▶ [Work request] Extract the first line through the line containing "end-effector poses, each" from the listing below, exactly as written.
========
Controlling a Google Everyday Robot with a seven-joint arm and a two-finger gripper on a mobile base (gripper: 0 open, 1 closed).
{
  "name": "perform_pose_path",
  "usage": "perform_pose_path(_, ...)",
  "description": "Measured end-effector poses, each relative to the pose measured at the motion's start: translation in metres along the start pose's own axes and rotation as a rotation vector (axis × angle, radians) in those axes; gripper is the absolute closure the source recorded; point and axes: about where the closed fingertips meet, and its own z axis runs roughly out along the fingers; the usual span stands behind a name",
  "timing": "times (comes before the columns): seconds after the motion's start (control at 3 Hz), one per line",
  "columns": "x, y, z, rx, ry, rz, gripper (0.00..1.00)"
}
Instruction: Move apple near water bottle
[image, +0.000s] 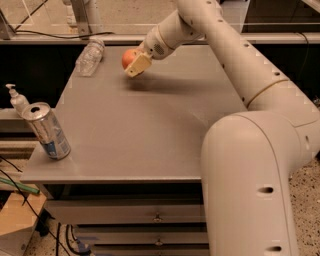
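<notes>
Red-orange round apple is pinched by the gripper over the grey table, near the crinkled water bottle.

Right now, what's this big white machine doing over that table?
A one-armed robot is reaching across the grey table. Its gripper is shut on the apple and holds it above the table's far end. The water bottle lies on its side just to the left, and the two are not touching. A soda can stands at the near left corner, untouched.
</notes>
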Motion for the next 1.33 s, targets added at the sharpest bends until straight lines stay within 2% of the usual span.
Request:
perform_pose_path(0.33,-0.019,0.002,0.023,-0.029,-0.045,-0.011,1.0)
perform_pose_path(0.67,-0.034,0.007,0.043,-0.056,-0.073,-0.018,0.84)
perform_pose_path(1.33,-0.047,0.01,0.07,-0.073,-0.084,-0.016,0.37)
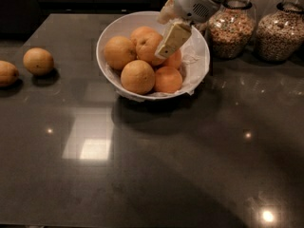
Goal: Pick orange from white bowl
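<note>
The white bowl [107, 35] with crumpled paper lining stands at the back middle of the dark counter and holds several oranges. One orange [137, 76] is at the front, another [118, 52] at the left, another [148, 45] in the middle, and another [167, 80] at the front right. My gripper [164, 51] comes down from the top right on a white arm. It reaches into the bowl and sits against the right side of the middle orange, above a smaller orange [175, 61] it partly hides.
Two paler yellowish fruits [38, 61] [6, 73] lie on the counter at the far left. Two glass jars of nuts [230, 30] [280, 30] stand just right of the bowl at the back.
</note>
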Tool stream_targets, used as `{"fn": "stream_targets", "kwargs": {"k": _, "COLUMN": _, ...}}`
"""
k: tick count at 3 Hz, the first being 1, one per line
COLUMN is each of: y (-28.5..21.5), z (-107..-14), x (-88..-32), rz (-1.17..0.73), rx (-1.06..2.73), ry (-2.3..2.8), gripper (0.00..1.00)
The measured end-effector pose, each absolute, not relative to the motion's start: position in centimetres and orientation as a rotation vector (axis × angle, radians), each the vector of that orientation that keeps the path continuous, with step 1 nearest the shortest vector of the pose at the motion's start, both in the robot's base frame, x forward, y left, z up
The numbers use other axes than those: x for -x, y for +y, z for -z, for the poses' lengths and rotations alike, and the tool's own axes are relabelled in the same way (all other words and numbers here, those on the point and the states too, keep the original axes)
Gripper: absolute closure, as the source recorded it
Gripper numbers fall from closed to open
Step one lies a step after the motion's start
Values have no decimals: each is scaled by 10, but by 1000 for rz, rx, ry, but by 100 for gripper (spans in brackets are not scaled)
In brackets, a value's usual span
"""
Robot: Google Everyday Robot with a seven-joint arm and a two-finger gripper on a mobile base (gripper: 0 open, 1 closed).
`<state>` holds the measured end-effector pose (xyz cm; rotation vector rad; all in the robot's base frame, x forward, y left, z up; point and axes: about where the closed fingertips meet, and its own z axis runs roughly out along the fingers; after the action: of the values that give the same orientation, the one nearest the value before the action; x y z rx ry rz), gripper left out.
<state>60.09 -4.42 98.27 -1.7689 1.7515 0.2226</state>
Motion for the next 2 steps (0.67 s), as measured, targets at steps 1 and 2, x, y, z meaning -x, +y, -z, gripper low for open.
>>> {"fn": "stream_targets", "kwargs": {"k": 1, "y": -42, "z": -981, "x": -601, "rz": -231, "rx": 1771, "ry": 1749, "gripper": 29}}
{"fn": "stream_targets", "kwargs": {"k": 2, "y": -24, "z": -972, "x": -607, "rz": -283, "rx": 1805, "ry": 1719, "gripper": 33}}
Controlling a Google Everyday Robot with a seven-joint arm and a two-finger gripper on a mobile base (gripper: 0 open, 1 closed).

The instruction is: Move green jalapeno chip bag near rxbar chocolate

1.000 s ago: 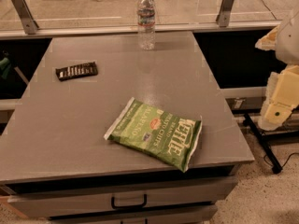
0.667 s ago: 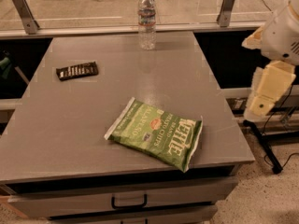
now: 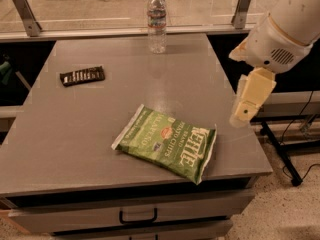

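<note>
The gripper (image 3: pixel 241 115) hangs by the right edge of the grey table (image 3: pixel 75 134), which spreads out to its left. A clear water bottle (image 3: pixel 156 21) stands upright at the table's far edge, well beyond the gripper and to its left. A drawer's dark handle (image 3: pixel 137 217) sits lower, also leftward.

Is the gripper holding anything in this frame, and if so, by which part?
Nothing is held. The gripper hangs by the right edge of the table, apart from the green jalapeno chip bag, which lies flat on it.
</note>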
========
▶ [Response area]
Controlling a Google Everyday Robot with a seven-joint arm and a two-finger gripper on a mobile base (gripper: 0 open, 1 closed).
{
  "name": "perform_pose_path",
  "usage": "perform_pose_path(_, ...)",
  "description": "Measured end-effector poses, each relative to the pose measured at the motion's start: translation in metres along the start pose's own axes and rotation as a rotation vector (axis × angle, radians) in those axes; gripper is the absolute closure the source recorded; point and axes: about where the closed fingertips meet, and its own z axis runs roughly out along the fingers; the usual span stands behind a name",

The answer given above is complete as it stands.